The great success of Ukrainian anti-missile fire against Russian bombardment of Ukrainian infrastructure (to which I can also attest having experienced this in Zaporizhia) has cost the Ukrainians a very large proportion of their Soviet-era S-300 anti-aircraft missiles. The Pentagon documents state that Ukraine may run out of these this month.

This creates a dilemma for the United States, which will either have very quickly to provide Ukraine with many more Patriot missile defense systems — thereby severely depleting its own limited reserves — or risk seeing more Ukrainian infrastructure destroyed; though from my own observations and interviews in Ukraine, the effectiveness of Russia’s bombardment is also seriously limited by the inaccuracy of its missiles, and its apparently limited numbers of heavy ground-attack weapons.

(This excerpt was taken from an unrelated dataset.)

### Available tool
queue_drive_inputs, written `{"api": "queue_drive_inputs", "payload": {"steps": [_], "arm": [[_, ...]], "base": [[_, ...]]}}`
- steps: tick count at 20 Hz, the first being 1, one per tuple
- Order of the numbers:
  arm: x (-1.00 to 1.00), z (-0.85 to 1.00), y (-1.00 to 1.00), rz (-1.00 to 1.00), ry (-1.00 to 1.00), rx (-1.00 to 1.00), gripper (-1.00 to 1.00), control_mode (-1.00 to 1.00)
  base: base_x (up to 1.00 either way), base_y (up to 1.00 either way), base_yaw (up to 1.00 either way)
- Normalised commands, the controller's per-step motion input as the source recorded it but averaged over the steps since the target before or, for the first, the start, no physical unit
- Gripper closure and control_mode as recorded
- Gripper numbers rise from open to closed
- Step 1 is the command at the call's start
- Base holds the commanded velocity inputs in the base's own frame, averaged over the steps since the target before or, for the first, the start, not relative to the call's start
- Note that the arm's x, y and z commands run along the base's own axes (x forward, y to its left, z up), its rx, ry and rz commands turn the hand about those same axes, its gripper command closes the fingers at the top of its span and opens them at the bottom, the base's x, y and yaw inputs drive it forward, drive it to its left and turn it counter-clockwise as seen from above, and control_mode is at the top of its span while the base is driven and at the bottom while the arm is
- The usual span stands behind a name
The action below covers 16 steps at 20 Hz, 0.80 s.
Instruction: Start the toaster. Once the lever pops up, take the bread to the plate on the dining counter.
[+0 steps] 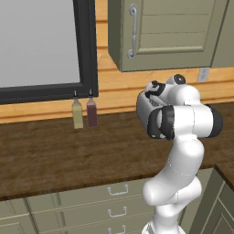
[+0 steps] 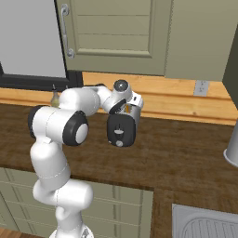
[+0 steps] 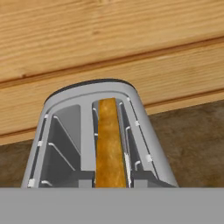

The documents reveal something about the extent and success of U.S. espionage against Russia, especially in the area of signals intelligence. They also hint at U.S. spying against close allies, including South Korea and the United Kingdom. Once again, this is not surprising, given how the United States was once shown to have spied on the private communications of Angela Merkel and other European leaders.

However, it is worth remembering how news of Russian espionage in the United States and Europe was repeatedly used in the years before the war to whip up fear of and hostility to Russia in the West, thereby making it even more difficult to seek diplomatic compromises that might have prevented the Russian invasion. The leaked documents remind us that in this regard there is a strong element of the pot calling the kettle black.